The Waiting Room We Don’t See
- andreweschmd
- Apr 7
- 3 min read

THE PALLIATIVE LENS
By Andrew Esch
4/7/2026
My friend Dave has a mass on his kidney.
The kind that looks, and behaves, like renal cell carcinoma.
They told him about it in December.
His surgery is next week.
Not because it needed to be.
Not because anyone thought waiting was better.
But because of vacations.
Because of volume.
Because there always seemed to be ten other explanations for why it couldn’t happen sooner.
There is a special kind of suffering we create for patients like my friend that flies under the radar.
• It is not tracked on flow sheets.
• It doesn’t trend in the chart.
• It doesn’t trigger an alert.
• It doesn’t get billed.
It lives in the space between.
• Between the scan and the call.
• Between the biopsy and the result.
• Between “we’ll schedule that” and “we know what this is.”
And we ask patients to live there.
Delivering Bad News Isn’t the Hardest Part
We spend a lot of time teaching clinicians how to deliver bad news.
There are frameworks. Acronyms. Workshops. Simulations.
• Sit down.
• Use signposting.
• Acknowledge the emotion.
• Pause.
All of that matters.
But if I’m honest, after years of doing this, the hardest part isn’t the conversation.

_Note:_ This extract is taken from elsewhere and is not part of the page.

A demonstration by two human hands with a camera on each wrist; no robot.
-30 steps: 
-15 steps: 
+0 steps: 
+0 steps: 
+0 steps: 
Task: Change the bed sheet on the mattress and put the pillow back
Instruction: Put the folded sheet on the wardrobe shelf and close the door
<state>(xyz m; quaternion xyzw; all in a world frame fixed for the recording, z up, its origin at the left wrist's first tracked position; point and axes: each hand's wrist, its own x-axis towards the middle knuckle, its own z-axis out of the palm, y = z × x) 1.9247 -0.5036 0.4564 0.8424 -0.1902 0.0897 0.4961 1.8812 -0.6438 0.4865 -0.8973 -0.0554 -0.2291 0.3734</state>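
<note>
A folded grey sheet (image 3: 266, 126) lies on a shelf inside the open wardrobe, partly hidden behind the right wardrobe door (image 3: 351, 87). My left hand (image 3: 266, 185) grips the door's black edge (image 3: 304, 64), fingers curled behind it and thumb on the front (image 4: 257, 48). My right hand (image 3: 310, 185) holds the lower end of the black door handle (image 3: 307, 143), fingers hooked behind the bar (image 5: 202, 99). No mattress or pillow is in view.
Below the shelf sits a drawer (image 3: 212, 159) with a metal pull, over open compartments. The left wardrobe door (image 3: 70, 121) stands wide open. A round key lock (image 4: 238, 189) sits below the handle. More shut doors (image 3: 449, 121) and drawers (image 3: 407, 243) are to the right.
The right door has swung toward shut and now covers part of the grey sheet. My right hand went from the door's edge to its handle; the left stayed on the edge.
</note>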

It’s everything that comes before it.
The Days Before the Words
A patient gets a scan.
“Something showed up.”
Not enough to explain.
Not enough to ignore.
So we order more imaging.
Or a biopsy.
Or a referral.
And then we say it:
“We’ll let you know.”
What we mean is:
We’ll get back to you when the system allows it.
What they hear is:
You’re on your own with this until then.
The Cruelty of Uncertainty
We have normalized this.
• The waiting.
• The scheduling delays.
• The asynchronous handoffs.
• The quiet gaps where no one calls.
But for the person living inside it, this is not neutral time.
This is:
• Googling at 2 a.m.
• Replaying every symptom
• Rewriting your future in your head
• Wondering if this is the moment everything changes
It is fear without edges.
At least with bad news, there is something to hold.
Something to name.
Something to begin to process.
But waiting?
Waiting is shapeless.
And it expands to fill everything.
We Call It Workflow
We say:
• “Pathology takes a few days.”
• “Radiology has a queue.”
• “The surgeon’s schedule is full.”
All of that is true.
But none of it feels true to the patient sitting at home, staring at their phone.
We have built systems optimized for throughput, documentation, and liability,
not for the human experience of uncertainty.
The Scanxiety We Underestimate
We’ve even given it a name now: scanxiety.
But naming it hasn’t changed it.
Patients still walk around carrying a question that no one will answer for days or weeks:
Is this cancer?
Is it back?
Is it worse?
And we let that question sit there.
Unattended.
What If This Is the Part That Hurts the Most?
I’ve delivered hundreds, maybe thousands, of serious conversations.
And what I’ve come to realize is this:
The suffering often peaks before we ever sit down together.
By the time I’m in the room, the patient has already lived through ten versions of the worst possible outcome.
They are exhausted.
Not from the news…
From the waiting.
We Would Never Prescribe This
If uncertainty were a medication, we would never prescribe it like this:
• Indefinite duration
• No symptom control
• No follow-up
• No accountability
But this is exactly how we deliver it.
Every day.
What Would It Look Like to Care About This?
Not in a vague, “we should do better” way.
But concretely:
• Shorter turnaround times for pathology and imaging, not as a luxury, but as a priority
• Proactive communication, even when we don’t have answers
• Naming the wait itself as suffering
• Owning the gap, instead of disappearing into it
Sometimes the most humane thing we can say is:
“I don’t have the answer yet, but I know how hard this part is, and I’m not going to leave you alone in it.”
The Part of the Job We Don’t Talk About
We like to think our work is in the room.
• The conversation
• The disclosure
• The plan
But a lot of our impact lives outside of that moment.
• In the silence we allow
• In the delays we accept
• In the systems we tolerate
The Lens
We measure quality in days, metrics, and outcomes.
But patients experience care in hours, nights, and unanswered questions.
And right now, in that space between knowing and not knowing, we are asking them to carry more than they should.
Not because we don’t care.
But because we haven’t built a system that treats waiting as something that matters.
We should.
Because for our patients, it already does.